#### Supplied entries
────
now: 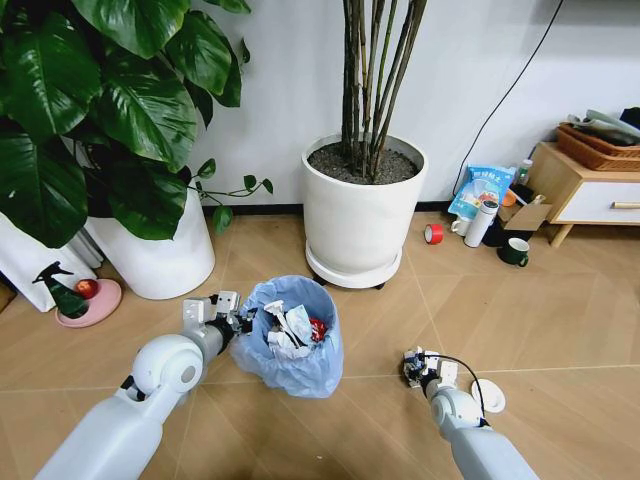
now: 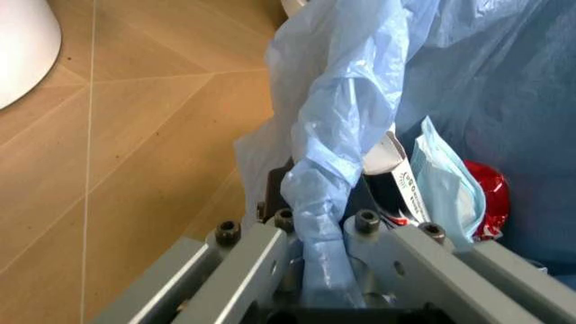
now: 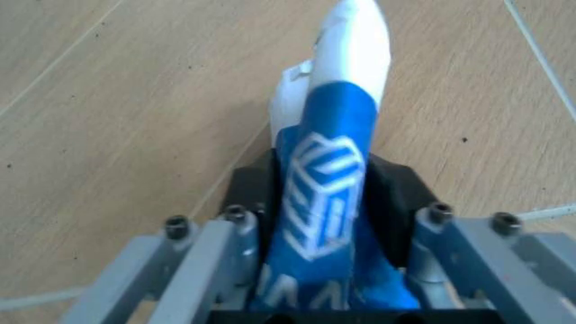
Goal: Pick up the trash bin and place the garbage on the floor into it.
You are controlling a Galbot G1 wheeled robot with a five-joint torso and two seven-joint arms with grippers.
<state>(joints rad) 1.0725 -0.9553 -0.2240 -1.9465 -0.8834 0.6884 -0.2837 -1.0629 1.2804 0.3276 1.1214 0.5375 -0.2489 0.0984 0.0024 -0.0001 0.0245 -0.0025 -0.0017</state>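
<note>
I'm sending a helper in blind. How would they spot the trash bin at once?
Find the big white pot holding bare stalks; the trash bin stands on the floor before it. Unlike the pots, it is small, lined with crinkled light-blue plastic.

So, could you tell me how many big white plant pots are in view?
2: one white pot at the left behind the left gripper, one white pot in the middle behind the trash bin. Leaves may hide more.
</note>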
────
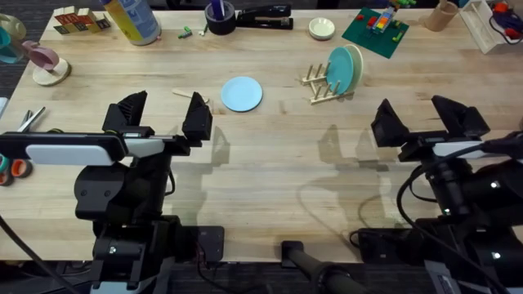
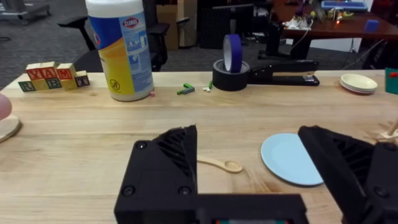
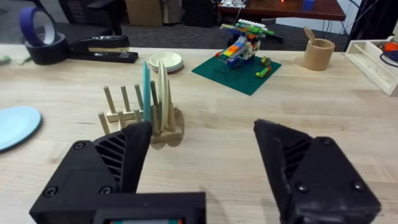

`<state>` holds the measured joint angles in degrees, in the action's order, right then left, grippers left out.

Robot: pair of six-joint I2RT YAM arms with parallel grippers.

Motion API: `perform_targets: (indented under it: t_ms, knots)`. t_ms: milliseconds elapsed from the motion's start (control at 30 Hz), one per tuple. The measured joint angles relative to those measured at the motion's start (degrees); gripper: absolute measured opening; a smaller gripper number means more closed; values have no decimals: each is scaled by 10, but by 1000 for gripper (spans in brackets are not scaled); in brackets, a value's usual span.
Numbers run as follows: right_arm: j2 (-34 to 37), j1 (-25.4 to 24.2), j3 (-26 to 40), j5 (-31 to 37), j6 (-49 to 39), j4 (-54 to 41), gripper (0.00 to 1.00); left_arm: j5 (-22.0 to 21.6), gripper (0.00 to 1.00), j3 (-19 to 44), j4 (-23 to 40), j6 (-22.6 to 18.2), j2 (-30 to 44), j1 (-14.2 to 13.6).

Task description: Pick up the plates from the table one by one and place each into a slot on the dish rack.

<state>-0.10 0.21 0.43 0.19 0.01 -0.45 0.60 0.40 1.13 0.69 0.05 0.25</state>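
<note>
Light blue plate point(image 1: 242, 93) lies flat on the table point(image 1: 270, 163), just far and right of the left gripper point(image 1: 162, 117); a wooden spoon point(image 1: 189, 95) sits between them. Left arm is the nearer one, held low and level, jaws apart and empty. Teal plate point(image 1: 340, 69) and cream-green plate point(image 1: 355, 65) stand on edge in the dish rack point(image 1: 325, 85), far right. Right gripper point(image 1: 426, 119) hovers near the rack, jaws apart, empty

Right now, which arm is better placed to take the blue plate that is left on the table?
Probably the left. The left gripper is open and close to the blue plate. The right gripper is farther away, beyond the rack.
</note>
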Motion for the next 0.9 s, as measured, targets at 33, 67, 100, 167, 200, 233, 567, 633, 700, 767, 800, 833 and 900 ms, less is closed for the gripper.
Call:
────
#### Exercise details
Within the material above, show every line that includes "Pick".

#### Result for this exercise
Goal: Pick up the trash bin and place the garbage on the floor into it.
Task description: Pick up the plates from the table one by one and place each into a slot on the dish rack.

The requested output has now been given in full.